Any thoughts?  I can run another couple of experiments to try to narrow the
problem.  The total data volume in the repartition is around 60GB / batch.

Regards,

Bryan Jeffrey

On Tue, Dec 13, 2016 at 12:11 PM, Bryan Jeffrey 
wrote:

> Hello.
>
> I have a current Spark 1.6.1 application that I am working to modify.  The
> flow of the application looks something like the following:
>
> (Kafka) --> (Direct Stream Receiver) --> (Repartition) -->
> (Extract/Schemitization Logic w/ RangePartitioner) --> Several Output
> Operations
>
> In the 'extract' segment above I have the following code:
>
> def getData(kafkaStreamFactory: KafkaStreamFactory, topics: Array[String],
> defaultPartitions: Int): DStream[SchematizedData] = {
> val messages: DStream[String] = kafkaStreamFactory.create(topics)
> val transformed = messages.map(Schematize(_))
> val result = enriched
> .map(event => { (event.targetEntity, event) })
> .transform(rdd => rdd.partitionBy(new RangePartitioner[String,
> SchematizedData](defaultPartitions, rdd)))
> .map(x => x._2)
>
>  result
> }
>
> This code executes well.  Each follow-on output operation (job) consumes
> from a transform 'partitionBy' ShuffledRDD.  The result is that my 2-minute
> batches are consumed in roughly 48 seconds (streaming batch interval), w/
> the 'RangePartitioner' stage not counted in my streaming job @ 30 seconds
> (so around 78 seconds total).  I have 'concurrent jobs' set to 4.  The
> 'read from kafka' and 'extract' for a given set of topics is a single job
> (two stages), and all of the various output operations follow on after
> completion.
>
> I am aiming to remove the 'RangePartitioner' for two reasons:
>   1. We do not need to re-partition here.

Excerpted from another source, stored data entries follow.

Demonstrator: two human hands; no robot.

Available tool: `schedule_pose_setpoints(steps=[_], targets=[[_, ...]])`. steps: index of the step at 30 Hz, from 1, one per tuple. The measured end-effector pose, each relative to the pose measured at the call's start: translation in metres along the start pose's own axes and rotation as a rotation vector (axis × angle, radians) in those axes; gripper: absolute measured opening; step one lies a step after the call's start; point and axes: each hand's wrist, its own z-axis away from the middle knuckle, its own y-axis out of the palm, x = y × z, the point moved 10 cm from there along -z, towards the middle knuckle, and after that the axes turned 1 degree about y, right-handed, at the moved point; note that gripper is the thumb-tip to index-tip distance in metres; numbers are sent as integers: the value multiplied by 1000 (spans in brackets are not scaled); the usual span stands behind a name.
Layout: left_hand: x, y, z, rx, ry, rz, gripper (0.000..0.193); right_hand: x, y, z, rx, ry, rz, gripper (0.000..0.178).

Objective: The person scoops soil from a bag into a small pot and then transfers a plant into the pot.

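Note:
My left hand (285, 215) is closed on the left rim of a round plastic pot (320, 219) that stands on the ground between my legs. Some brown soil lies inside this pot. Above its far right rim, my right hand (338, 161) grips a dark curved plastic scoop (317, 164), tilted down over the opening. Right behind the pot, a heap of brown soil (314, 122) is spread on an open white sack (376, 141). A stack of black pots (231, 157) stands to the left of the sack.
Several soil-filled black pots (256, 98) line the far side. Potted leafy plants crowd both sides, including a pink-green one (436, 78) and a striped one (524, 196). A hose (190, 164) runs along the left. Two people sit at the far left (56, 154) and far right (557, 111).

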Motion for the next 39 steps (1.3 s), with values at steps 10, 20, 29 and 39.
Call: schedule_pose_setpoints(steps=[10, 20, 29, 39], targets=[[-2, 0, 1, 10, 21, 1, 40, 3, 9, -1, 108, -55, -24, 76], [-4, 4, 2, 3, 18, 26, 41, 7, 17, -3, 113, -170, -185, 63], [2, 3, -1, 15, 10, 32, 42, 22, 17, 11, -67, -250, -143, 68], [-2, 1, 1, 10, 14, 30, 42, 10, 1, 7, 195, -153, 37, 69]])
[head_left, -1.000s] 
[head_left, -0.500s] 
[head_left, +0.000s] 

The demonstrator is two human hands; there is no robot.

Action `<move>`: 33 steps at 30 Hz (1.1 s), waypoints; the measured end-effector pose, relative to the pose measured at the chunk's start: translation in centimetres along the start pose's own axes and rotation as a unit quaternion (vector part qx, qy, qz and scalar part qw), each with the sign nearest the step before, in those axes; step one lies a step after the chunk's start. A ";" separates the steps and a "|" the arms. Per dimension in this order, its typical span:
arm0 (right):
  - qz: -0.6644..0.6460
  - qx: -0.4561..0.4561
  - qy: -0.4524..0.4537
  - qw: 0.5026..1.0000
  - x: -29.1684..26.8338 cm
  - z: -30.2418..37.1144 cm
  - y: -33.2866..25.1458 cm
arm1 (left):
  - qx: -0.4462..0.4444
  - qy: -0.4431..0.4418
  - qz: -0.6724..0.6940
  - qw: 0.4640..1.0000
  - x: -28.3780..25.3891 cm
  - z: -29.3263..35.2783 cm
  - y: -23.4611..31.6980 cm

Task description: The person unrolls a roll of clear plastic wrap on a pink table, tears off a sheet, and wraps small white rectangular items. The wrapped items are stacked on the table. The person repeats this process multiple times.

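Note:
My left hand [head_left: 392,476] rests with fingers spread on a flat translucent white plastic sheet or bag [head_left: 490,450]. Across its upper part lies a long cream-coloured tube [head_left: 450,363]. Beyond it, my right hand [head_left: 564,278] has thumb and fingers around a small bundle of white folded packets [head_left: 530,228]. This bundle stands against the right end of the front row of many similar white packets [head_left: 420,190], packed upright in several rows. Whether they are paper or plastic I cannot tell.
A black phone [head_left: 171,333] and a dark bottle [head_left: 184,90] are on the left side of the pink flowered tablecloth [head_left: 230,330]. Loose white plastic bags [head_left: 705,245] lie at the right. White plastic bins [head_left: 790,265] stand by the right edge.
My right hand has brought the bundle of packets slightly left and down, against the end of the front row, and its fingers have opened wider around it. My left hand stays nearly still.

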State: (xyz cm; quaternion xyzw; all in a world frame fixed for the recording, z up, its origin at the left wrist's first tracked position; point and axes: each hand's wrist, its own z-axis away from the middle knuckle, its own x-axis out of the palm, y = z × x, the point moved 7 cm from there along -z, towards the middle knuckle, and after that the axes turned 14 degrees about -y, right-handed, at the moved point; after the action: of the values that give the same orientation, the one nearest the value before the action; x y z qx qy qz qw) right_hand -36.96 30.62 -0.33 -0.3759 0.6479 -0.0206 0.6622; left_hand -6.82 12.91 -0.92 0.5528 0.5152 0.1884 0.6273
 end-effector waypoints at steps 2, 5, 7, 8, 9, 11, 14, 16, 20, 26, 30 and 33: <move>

We're already calling
> stream.repartition in the Kafka Stream Factory.
>   2. It appears to be causing issues w/ failure to recompute when nodes go
> down.
>
> When I remove the 'RangePartitioner code, I have the following:
>
> def getData(kafkaStreamFactory: KafkaStreamFactory, topics: Array[String],
> defaultPartitions: Int): DStream[SchematizedData] = {
> val messages: DStream[String] = kafkaStreamFactory.create(topics)
> val transformed = messages.map(Schematize(_))
> val result = enriched.repartition(defaultPartitions)
>
>  result
> }
>
> The resulting code, with no other changes takes around 9 minutes to
> complete a single batch. I am having trouble determining why these have
> such a significant performance difference.  Looking at the partitionBy
> code, it is creating a separate ShuffledRDD w/in the transform block.  The
> 'stream.repartition' call is equivalent to 
> stream.transform(_.repartition(partitions)),
> which calls coalesce (shuffle=true), which creates a new ShuffledRDD with a
> HashPartitioner.  These calls appear functionally equivelent - I am having
> trouble coming up with a justification for the significant performance
> differences between calls.
>
> Help?
>
> Regards,
>
> Bryan Jeffrey
>
>